Quote exactly and only this range of lines in the data below: the line that holds "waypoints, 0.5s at" to the line that holds "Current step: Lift", both included.

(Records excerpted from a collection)

= Beginning of Section =

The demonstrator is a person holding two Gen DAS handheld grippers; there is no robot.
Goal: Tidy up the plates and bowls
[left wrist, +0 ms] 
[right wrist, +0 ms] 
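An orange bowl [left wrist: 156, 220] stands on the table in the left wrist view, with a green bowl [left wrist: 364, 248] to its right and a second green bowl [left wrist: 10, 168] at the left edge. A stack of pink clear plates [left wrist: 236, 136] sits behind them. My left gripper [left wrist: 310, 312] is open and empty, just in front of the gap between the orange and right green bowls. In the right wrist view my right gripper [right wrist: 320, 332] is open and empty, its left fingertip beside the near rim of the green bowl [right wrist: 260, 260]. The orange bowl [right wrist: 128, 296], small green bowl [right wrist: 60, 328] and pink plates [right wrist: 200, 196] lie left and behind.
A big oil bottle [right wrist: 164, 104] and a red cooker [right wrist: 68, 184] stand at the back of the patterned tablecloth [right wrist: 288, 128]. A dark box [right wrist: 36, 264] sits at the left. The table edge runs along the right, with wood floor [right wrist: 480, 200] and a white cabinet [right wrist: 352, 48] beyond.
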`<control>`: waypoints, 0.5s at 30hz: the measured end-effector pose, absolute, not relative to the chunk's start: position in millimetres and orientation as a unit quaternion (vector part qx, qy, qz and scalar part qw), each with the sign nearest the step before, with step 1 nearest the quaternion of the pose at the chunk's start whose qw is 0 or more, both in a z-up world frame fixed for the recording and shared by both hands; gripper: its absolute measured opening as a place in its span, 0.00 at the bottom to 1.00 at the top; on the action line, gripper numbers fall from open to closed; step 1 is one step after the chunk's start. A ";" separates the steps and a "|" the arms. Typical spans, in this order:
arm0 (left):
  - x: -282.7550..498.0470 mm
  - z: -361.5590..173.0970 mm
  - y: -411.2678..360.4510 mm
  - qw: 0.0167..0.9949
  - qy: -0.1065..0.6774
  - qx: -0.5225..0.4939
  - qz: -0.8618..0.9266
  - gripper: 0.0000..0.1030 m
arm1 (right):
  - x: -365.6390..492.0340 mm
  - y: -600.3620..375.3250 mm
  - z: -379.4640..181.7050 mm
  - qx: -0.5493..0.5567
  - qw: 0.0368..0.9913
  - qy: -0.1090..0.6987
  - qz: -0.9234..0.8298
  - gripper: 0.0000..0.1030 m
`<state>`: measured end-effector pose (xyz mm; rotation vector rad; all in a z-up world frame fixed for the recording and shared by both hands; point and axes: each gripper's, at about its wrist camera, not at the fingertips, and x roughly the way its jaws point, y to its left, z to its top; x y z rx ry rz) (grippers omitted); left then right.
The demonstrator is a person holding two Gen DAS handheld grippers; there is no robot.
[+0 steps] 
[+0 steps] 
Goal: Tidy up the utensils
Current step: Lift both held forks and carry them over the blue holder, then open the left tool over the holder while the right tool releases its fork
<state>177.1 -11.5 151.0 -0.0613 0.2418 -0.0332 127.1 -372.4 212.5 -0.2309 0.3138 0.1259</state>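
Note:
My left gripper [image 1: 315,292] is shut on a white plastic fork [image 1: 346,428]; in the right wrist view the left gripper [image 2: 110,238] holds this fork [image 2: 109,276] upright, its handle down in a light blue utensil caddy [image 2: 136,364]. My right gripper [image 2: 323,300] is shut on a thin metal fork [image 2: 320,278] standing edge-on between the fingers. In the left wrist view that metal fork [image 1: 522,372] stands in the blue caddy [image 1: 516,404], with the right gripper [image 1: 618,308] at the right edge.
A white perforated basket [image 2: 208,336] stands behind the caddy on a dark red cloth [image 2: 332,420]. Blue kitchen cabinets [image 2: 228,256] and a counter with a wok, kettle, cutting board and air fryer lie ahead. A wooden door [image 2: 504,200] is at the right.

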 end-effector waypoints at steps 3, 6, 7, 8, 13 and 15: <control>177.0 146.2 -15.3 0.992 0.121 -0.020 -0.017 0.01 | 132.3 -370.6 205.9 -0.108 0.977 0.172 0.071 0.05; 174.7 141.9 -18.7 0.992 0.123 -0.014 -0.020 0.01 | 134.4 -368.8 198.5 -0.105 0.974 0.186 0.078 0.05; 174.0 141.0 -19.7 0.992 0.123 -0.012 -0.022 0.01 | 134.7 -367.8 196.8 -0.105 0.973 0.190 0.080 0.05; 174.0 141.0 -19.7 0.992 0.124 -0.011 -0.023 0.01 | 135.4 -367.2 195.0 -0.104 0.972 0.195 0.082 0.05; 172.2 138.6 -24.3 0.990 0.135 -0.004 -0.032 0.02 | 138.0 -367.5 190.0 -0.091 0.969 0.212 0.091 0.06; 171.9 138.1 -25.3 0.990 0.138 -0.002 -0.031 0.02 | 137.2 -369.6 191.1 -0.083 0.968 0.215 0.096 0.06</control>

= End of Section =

* _Answer section_
`<control>`: waypoints, 0.5s at 30hz: the measured end-effector pose, absolute, not relative to the chunk's start: position in millimetres and orientation as a unit quaternion (vector part qx, qy, qz and scalar part qw), each with the sign nearest the step before, with step 1 nearest the quaternion of the pose at the chunk's start whose qw is 0 or more, both in a z-up world frame fixed for the recording and shared by both hands; gripper: its absolute measured opening as a place in its span, 0.00 at the bottom to 1.00 at the top; on the action line, gripper numbers fall from open to closed; step 1 is one step after the chunk's start. A ";" separates the steps and a "|" the arms. Typical spans, in this order:
arm0 (left):
  - x: -282.7550..498.0470 mm
  - z: -361.5590..173.0970 mm
  - y: -411.2678..360.4510 mm
  - qw: 0.0167..0.9949
  - qy: -0.1065..0.6774
  - qx: -0.5225..0.4939
  - qz: -0.8618..0.9266
  - gripper: 0.0000..0.1030 m
arm1 (right):
  - x: -365.6390..492.0340 mm
  - y: -600.3620..375.3250 mm
  - z: -379.4640..181.7050 mm
  - qx: -0.5493..0.5567
  - qw: 0.0368..0.9913
  - qy: -0.1090..0.6987
  - qz: -0.9234..0.8298
  - gripper: 0.0000..0.1030 m
`<state>`: measured end-effector pose (xyz mm; rotation vector rad; all in a z-up world frame fixed for the recording and shared by both hands; point and axes: each gripper's, at about its wrist camera, not at the fingertips, and x roughly the way its jaws point, y to its left, z to its top; x y z rx ry rz) (grippers omitted); left then right.
The demonstrator is a person holding two Gen DAS handheld grippers; there is no robot.
[+0 steps] 
[+0 steps] 
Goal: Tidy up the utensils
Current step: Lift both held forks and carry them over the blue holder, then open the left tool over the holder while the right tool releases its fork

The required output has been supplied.